Używam broni PWS od ponad dwóch lat – przez ten okres przez moje ręce przeszło kilkanaście sztuk tych karabinków, zarówno należących do mnie, jak i do kolegów. Strzelam raczej sporo, broń na pewno nie stoi w szafie i nie służy do pokazywania znajomym – moje PWS-y są w większości zmodyfikowane i pomalowane. Przez cały ten czas zebrałem trochę doświadczeń z eksploatacji karabinków, więc teraz mogę się nimi z Wami podzielić.
DOSTĘPNE MODELE
W ofercie firmy PWS znajdują się zarówno klasyczne AR-15 z systemem gazowym (DI), zwane Modern Muscet, jak i modele z systemem tłokowym (MK1).

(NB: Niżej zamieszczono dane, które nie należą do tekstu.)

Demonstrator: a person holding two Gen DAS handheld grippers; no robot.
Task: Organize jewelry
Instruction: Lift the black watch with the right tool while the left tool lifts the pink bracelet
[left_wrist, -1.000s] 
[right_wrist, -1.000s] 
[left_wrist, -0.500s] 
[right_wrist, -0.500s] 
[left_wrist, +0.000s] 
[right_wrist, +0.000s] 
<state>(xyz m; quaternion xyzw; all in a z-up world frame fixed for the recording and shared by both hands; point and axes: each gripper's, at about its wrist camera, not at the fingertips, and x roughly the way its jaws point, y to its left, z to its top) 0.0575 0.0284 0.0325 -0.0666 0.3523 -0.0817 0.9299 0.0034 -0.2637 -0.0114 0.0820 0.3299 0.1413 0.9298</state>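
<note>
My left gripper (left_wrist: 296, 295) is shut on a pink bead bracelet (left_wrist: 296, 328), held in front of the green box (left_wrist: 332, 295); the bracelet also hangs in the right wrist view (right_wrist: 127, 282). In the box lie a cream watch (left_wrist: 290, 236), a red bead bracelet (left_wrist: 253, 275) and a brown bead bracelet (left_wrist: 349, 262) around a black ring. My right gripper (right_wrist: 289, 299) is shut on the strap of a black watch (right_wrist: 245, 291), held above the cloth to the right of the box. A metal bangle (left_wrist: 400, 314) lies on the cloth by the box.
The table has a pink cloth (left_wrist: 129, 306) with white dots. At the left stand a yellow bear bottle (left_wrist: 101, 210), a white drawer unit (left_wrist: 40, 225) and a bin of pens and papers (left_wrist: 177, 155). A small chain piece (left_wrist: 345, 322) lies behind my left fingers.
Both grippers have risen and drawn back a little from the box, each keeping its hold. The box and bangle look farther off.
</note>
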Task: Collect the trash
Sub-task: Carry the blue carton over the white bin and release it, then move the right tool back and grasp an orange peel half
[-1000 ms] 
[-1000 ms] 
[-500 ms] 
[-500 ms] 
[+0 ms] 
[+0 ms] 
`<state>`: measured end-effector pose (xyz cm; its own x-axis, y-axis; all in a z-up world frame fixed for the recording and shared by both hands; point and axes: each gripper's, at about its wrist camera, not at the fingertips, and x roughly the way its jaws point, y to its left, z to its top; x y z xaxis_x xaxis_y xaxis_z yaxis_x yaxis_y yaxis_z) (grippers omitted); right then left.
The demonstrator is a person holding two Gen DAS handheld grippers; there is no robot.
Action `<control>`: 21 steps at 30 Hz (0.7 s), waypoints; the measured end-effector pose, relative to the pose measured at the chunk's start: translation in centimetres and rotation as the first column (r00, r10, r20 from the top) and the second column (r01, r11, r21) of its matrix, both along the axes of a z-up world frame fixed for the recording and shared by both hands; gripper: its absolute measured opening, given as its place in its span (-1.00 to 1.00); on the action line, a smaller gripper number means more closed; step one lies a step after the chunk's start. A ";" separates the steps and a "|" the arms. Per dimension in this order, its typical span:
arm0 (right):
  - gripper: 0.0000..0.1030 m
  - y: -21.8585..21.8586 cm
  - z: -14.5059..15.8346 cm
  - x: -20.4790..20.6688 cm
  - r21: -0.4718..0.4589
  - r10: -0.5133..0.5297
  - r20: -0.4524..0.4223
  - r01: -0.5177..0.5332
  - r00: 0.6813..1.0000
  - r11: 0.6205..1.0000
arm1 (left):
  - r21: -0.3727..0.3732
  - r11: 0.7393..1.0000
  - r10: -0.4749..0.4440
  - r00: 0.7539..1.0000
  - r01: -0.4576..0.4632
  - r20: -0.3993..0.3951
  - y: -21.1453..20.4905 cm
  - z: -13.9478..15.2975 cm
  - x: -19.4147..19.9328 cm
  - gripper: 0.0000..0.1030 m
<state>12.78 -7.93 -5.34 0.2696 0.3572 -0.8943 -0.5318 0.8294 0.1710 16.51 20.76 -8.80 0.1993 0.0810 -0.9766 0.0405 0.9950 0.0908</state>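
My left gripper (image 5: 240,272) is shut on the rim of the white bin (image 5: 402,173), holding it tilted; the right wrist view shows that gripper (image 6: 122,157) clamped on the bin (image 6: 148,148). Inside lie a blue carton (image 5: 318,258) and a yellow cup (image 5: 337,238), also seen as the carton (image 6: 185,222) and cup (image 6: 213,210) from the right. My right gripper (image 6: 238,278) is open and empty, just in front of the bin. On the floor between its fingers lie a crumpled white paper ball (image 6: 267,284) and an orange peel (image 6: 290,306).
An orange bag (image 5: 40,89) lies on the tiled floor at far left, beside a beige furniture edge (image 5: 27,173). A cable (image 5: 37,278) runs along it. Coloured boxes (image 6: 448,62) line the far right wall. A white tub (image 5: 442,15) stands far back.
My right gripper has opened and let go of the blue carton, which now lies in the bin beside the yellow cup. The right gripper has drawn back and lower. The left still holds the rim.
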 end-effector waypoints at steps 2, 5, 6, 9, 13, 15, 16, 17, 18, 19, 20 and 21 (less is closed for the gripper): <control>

W tym artykule skupię się na serii karabinów tłokowych (o mechanizmie za chwilę), miałem do czynienia ze wszystkimi modelami w kalibrze .223 (MK110 - 10”, MK112 - 12”, MK114 -14” oraz MK116 - 16”) oraz z większością modeli w kalibrze .308. Kilka z tych karabinów jest na wyposażeniu firmy IKEM Shooting Division, w której prowadzę szkolenia, więc broń jest dość intensywnie używana.
KONSTRUKCJA
Karabinki z serii MK1 na pierwszy rzut oka nie różnią się od innych konstrukcji AR-15. Jest to broń wykonana w pełni zgodnie ze specyfikacją militarną (mil-spec), co pozwala na zastosowanie części pasujących do broni wojskowej oraz gwarantuje najwyższą jakość. Pierwsze spotkanie z PWS daje
z pewnością wrażenie niezwykłej estetyki i dbałości o detale wykończenia. Przednie łoże (w standardzie z systemem KeyMod, z szyną Picatinny na całej długości górnej części łoża i komory zamkowej) sprawa bardzo solidne wrażenie – grubościenna, a zarazem stosunkowo lekka jak na tłok konstrukcja jest w stanie znieść naprawdę wiele. Zamocowane jest do nakrętki lufy sześcioma śrubami, a całość jest bardzo dobrze usztywniona.